You will need
Smoked haddock fillet 30g
Dry white wine 120ml
Shallots 4, finely diced
Garlic 2 cloves
Cardamom 1 pod
Cinnamon 1 stick
Basmati rice 100g
Fish stock 500ml
Chives 1 tsp
Curry paste 1 tsp
Hake fillets 2
Baby carrot, leek and turnip 2 of each
White wine vinegar splash of
Oil for cooking
Coriander for garnish
Salt and pepper
- Poach the haddock in the white wine and cream. Remove the haddock when cooked and flake, reserving the cooking liquid.
- To make the kedgeree, melt the butter in a pan, add the shallots and a clove of garlic and cook on a low heat until soft. Stir in the cardamom, cumin, turmeric and cinnamon. Cook for a further minute.
- Add the rice and stir, then add the stock and cook for approximately 6-8 minutes. When the rice is cooked, add the flaked poached haddock and chives.
- For the curry cream, fry the onion and remaining garlic clove for approximately 3 minutes , then add the curry paste and the reserved cream and wine mix. Reduce until thickened and season with salt and pepper.
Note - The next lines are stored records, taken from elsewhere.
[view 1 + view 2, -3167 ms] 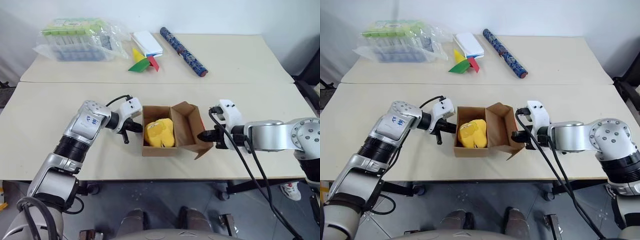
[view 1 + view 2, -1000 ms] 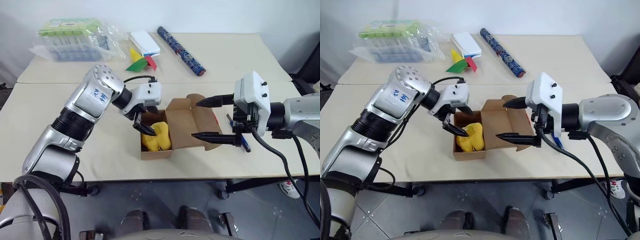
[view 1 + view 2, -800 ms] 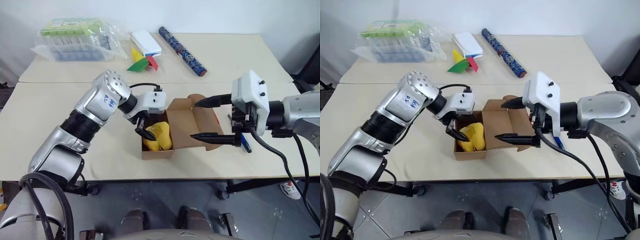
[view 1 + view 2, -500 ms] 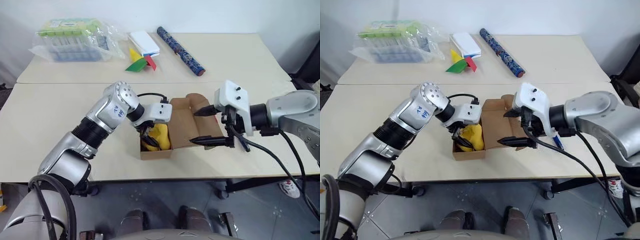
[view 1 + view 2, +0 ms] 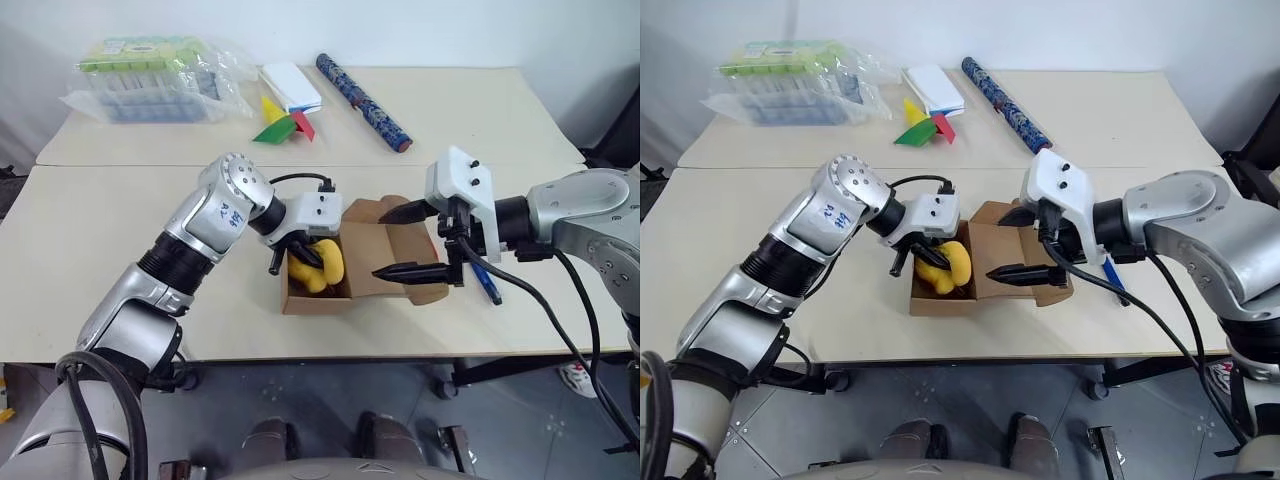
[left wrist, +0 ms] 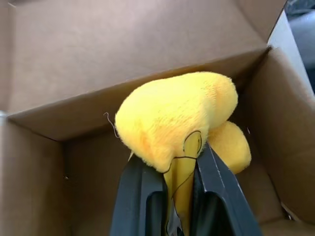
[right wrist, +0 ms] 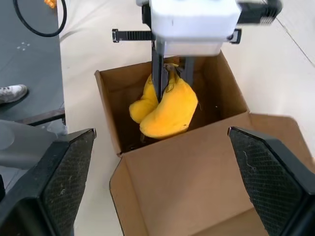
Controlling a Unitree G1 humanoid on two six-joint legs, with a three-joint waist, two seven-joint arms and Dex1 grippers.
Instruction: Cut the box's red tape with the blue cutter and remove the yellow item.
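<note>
The brown cardboard box (image 5: 300, 298) stands open near the table's front edge, its lid flap (image 5: 375, 255) folded out to the right. Inside it is the soft yellow item (image 5: 322, 266). My left gripper (image 5: 300, 258) reaches down into the box from the left and is shut on the yellow item (image 6: 172, 113), its black fingers (image 6: 140, 191) pinching the plush. My right gripper (image 5: 400, 242) hovers open over the lid flap, holding nothing. The blue cutter (image 5: 486, 282) lies on the table right of the box, partly behind the right gripper. The red tape is hidden.
At the back of the table lie a clear pack of green-capped tubes (image 5: 150, 75), a white pad (image 5: 292, 85), a paper pinwheel (image 5: 285, 126) and a long dark blue roll (image 5: 365, 100). A black cable hangs from the right wrist towards the front edge.
My left gripper came down into the box and shut on the yellow item. My right gripper, still open, drew in over the lid flap.
</note>
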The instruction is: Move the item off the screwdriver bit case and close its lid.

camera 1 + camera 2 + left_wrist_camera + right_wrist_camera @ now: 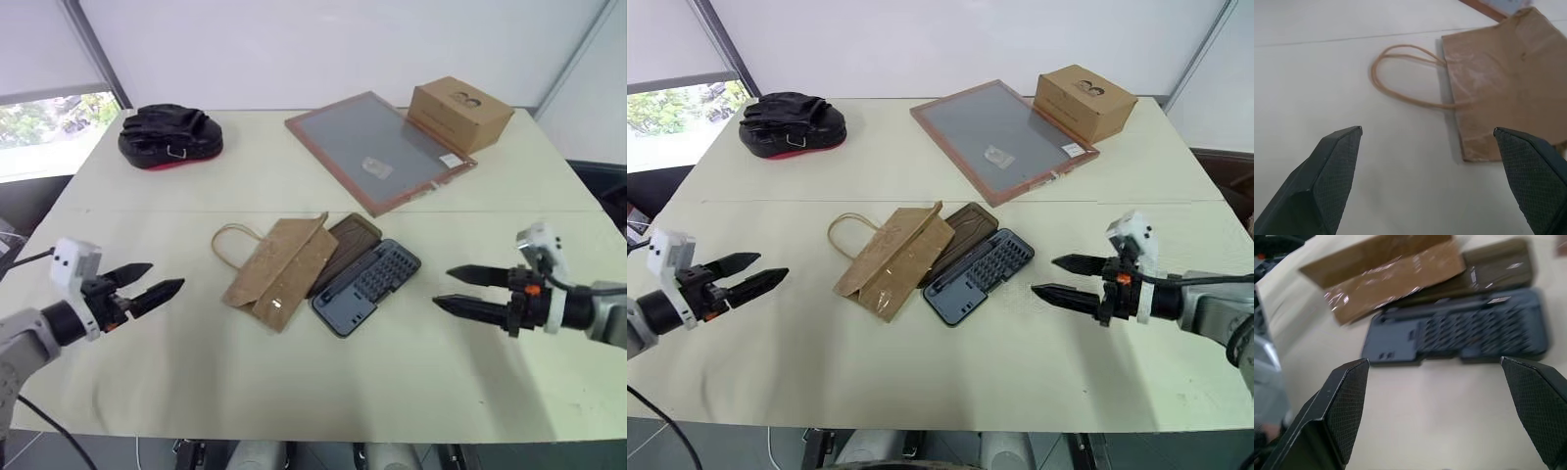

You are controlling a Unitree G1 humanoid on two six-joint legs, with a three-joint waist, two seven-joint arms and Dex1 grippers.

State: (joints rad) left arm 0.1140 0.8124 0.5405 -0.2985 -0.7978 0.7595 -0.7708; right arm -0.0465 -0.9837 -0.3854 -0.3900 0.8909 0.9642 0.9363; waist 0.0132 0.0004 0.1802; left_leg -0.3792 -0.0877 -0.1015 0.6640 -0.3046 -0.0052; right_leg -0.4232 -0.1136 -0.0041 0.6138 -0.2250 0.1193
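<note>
Head view: the paper bag (281, 271) covers much of the case's brown lid (350, 241); the tray (367, 285) beside it holds dark bits. Left gripper (157, 280) and right gripper (454, 290) gape, empty. Right wrist view: the bits blur, perhaps in rows.

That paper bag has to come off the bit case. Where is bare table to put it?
Free: the table between the left gripper and the paper bag, and the near strip. Crowded: bag overlaps the lid beside the tray; the far side holds pouch, panel, box.
</note>
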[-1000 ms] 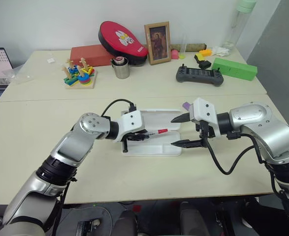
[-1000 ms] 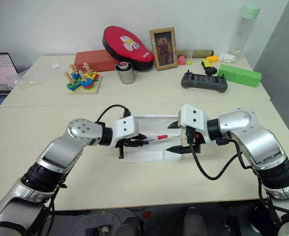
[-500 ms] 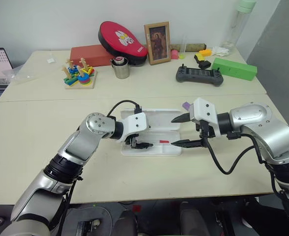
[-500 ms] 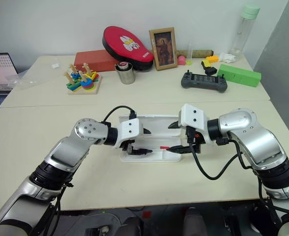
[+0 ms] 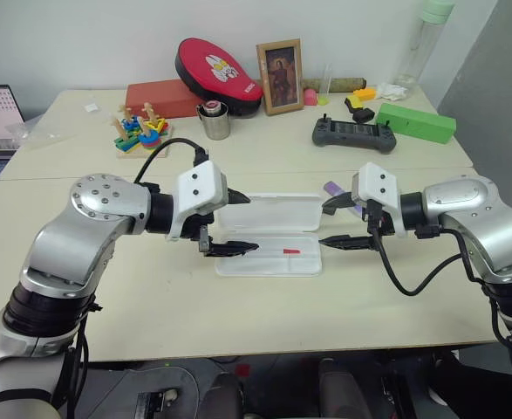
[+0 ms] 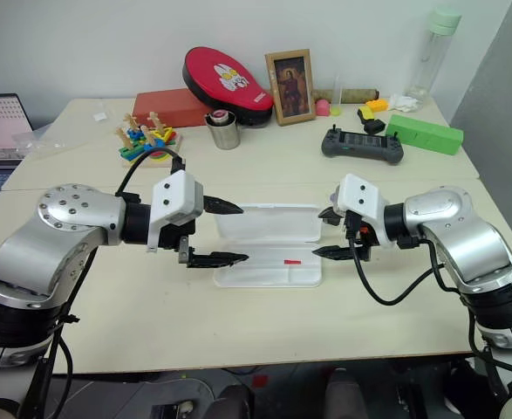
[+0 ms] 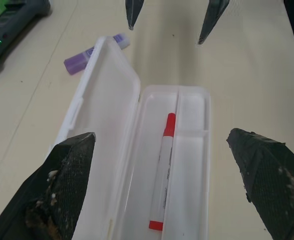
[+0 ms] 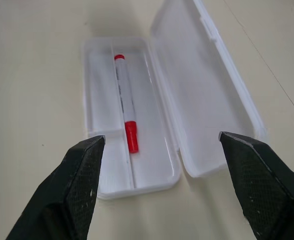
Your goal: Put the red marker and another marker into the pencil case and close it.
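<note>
Highlighter (image 5: 333, 188) on bench just beyond case's (image 5: 269, 264) far right corner, beside right end effector (image 5: 334, 224), axis along lid edge | red marker (image 7: 163, 172) in tray | both end effectors open, empty; left (image 5: 238, 223) farther

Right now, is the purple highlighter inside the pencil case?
No, the purple highlighter lies on the table outside the open pencil case.

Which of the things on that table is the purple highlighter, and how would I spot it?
Find the open white pencil case in the middle of the near table. Just past its right end, on the tabletop beside the right gripper, lies the purple highlighter. It is short, chunky and lavender, unlike the slim red marker inside the case.
</note>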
- Heat some oil in a pan and place the hake fillets skin side down, and cook for approximately 2 minutes until the skin is crisp. Turn and cook for another 2 minutes.
- Steam the baby vegetables until al dente.
- Poach the egg in a pan of boiling water with a splash of white wine vinegar and salt.
- To serve, press the kedgeree into a circle mould. Place the hake fillet on the kedgeree and top with a poached egg. Surround with the vegetables, pour over the curried cream and top with fresh coriander.